The nuclei field was the demarcation between the humanoid section of the west and the gaseous environmental part of the station. Valerian continued onward. His “shortest” path took him directly through an enormous, glowing, golden wall of intricate computer technology that was currently being upgraded by a group of Omelites, bio-metallic species with large, bulbous heads, several spindly appendages, and laser eyes. The destruction this particular move caused bothered Valerian more than the damage he’d done to the nuclei fields. He hoped he hadn’t done anything irreparable. The Omelites had developed the ability to communicate telepathically, and the messages being fed into his brain quite vividly conveyed their displeasure. He didn’t think they’d hurt him, but he was glad to get out of range of those laser eyes.
“Hurry,” came Laureline’s voice. “Looks like they’re making for a docking station and you’re nearly there!”
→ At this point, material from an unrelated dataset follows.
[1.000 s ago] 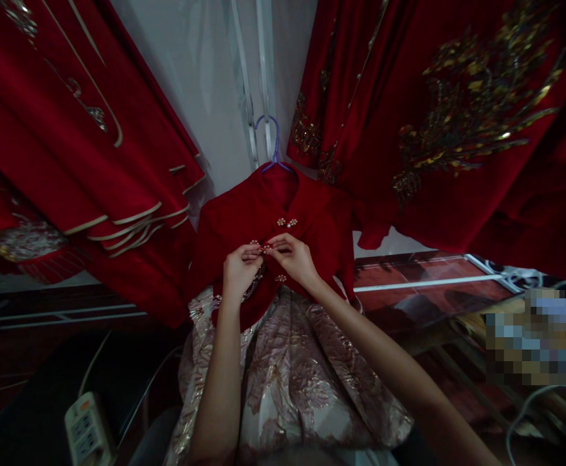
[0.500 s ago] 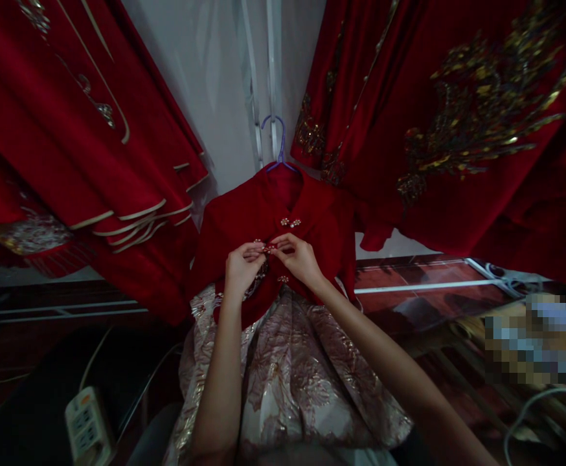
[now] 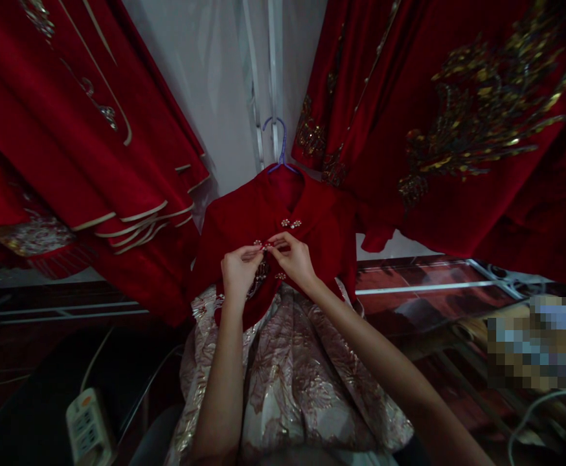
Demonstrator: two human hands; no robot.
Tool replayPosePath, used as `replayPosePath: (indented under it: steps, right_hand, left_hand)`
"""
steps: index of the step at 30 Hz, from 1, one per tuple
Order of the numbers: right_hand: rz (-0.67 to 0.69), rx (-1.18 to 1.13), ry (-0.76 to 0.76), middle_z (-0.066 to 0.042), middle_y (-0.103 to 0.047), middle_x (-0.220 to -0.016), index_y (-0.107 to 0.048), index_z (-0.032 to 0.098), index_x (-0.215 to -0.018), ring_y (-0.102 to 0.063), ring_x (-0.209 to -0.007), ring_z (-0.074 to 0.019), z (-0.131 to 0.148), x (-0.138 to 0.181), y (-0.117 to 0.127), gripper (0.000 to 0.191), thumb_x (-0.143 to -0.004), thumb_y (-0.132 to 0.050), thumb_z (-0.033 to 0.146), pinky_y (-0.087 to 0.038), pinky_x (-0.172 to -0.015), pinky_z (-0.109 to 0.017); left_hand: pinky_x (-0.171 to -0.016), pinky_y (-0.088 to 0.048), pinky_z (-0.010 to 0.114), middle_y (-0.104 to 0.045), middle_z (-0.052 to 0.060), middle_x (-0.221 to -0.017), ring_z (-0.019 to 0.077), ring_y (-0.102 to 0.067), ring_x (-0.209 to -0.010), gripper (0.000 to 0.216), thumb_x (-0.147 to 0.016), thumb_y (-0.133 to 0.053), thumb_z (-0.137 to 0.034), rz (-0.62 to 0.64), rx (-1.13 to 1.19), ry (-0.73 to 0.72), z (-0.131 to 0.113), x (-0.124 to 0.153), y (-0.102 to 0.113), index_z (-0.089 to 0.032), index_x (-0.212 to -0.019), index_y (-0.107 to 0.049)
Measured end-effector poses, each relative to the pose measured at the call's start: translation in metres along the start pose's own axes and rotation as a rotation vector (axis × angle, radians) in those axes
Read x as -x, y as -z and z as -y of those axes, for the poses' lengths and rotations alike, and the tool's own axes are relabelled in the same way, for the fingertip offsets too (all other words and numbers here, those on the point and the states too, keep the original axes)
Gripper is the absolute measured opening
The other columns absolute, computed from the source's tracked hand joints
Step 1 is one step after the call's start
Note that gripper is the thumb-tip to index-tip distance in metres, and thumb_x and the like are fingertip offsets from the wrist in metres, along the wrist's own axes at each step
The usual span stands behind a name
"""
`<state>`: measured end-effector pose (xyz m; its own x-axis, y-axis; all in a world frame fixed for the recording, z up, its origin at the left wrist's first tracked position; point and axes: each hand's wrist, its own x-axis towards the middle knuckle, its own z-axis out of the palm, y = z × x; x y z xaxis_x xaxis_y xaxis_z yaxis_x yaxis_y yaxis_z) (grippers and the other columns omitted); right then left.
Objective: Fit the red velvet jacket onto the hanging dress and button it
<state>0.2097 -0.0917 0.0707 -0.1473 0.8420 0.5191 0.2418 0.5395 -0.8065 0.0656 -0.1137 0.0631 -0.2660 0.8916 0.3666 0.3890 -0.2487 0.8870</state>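
Note:
A red jacket [image 3: 229, 220] hangs from a purple hanger [image 3: 283, 145] in front of me. My left hand [image 3: 238, 266] and my right hand [image 3: 294, 259] meet at the front opening. Both are closed in a pinch, fingertips almost touching, on a small beaded frog fastener [image 3: 265, 246]; the fingers partly cover it. Above them a similar flower-shaped fastener [image 3: 291, 224] is joined across the opening. Below my right hand, part of another fastener [image 3: 280, 276] shows. Under the jacket hangs a shiny pinkish-silver patterned skirt [image 3: 287, 362].
Red garments with pale piping [image 3: 132, 162] hang at left. At right hangs a red garment [image 3: 438, 220] with gold sequin embroidery. A white power strip [image 3: 87, 424] lies on a dark surface [image 3: 25, 401] at lower left. White metal rails [image 3: 409, 287] run low behind.
My joined hands have shifted slightly left, drawing the fastener and jacket edge with them. The lower fastener has also moved slightly left and up. Both hands keep their pinch.

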Motion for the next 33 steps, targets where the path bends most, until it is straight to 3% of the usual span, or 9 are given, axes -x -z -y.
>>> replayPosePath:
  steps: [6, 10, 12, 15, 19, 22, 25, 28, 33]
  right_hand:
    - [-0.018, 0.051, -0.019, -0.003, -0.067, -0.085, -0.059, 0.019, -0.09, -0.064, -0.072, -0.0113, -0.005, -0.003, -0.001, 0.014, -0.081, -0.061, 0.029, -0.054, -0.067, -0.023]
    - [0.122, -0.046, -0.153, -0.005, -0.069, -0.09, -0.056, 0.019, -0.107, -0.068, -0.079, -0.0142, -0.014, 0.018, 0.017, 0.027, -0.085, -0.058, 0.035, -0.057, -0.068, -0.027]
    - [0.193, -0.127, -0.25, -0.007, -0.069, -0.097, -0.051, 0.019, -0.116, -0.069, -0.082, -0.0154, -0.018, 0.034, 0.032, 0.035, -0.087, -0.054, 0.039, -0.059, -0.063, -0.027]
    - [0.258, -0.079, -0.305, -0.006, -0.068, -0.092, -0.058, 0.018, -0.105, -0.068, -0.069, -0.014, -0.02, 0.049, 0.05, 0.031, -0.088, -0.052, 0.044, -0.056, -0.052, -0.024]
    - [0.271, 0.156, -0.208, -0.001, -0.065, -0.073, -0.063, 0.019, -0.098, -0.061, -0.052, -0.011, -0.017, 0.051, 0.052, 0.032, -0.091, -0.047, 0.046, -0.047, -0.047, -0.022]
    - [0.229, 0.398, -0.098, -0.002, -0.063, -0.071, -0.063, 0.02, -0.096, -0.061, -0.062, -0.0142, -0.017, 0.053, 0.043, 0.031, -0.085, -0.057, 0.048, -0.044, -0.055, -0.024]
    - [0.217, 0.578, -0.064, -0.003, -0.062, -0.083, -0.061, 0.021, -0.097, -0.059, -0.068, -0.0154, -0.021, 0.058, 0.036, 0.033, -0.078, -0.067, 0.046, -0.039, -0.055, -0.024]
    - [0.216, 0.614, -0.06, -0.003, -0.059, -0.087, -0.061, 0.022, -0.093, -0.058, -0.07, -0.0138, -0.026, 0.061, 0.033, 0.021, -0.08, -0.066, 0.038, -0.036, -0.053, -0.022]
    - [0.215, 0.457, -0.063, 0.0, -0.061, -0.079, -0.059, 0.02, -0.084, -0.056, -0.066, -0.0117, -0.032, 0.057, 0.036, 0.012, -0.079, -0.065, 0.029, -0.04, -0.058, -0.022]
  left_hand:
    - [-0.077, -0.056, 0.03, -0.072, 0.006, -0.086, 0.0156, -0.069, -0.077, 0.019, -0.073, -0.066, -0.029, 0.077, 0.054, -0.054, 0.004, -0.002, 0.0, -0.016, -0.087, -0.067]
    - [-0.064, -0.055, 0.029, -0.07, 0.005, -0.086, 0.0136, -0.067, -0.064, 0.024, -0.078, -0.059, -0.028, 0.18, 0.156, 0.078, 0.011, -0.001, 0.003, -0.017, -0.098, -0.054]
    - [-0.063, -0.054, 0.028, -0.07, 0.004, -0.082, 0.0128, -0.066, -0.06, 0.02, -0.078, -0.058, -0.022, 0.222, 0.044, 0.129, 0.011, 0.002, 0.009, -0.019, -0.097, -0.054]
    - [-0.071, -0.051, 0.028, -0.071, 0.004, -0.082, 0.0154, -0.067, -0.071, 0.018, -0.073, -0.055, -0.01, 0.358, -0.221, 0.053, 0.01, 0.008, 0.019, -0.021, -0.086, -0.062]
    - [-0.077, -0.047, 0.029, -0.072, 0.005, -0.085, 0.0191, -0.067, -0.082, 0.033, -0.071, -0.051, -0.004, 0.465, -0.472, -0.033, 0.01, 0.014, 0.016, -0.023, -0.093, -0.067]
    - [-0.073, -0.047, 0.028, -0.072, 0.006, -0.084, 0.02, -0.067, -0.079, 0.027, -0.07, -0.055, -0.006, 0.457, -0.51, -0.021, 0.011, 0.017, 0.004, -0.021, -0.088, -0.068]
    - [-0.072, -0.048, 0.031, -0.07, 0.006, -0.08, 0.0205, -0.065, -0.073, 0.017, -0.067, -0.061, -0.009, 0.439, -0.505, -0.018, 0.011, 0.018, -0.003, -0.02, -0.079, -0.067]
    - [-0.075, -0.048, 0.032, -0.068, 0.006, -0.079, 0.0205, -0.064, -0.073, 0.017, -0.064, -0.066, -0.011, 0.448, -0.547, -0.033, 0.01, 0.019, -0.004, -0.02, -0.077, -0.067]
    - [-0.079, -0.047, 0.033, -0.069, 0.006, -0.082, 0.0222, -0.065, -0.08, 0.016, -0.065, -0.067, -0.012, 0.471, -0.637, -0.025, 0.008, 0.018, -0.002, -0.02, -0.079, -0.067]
“I’m doing my best!” Valerian snapped. He smashed through the other side of the giant computer banks into a freefall, firing plasma disks to step on as he made his way through a sea of translucent floating creatures that looked like jellyfish of the air.
“Hang on,” Laureline said. “They’ve boarded. Ship has no tags, a totally unknown model. Change of plan. One hundred forty degrees east! Just keep going straight and look for a door marked eighty-one. Alex will pick you up!”
Valerian didn’t break stride as he glanced at his wrist and made the correction. Each section, no matter the inhabitants who had settled there, had a docking area that could accommodate a variety of vessels and environments. He was heading toward one of those now. It hadn’t seen much use in the last several years. Doubtless the Pearls had chosen this one so as not to attract unwanted attention.
He reached it now, running on metallic flooring instead of the softer plasma disks. Valerian smashed through another wall, and found himself in a ventilation shaft. He kept going.
“Alex?” came Laureline’s voice in Valerian’s ear. “Sending you the coordinates. Pick him up.”
Valerian was starting to tire, but he couldn’t afford to. Not now, not when he was so close.
“Intruder in position,” came Alex’s voice.
“That’s good news!” said Valerian, panting. Seldom had words been more sincerely meant. He sprinted straight for an iron door with the numbers eighty-one prominently displayed on it.
“That’s it!” said Laureline. “Keep going!”
Head down, Valerian charged through a steel wall and found himself in space.
Unfortunately, the Intruder wasn’t there to catch him, and he started to plunge downward past levels of empty docks.
“Hey, Alex! Where the heck are you?” he shouted as he fell.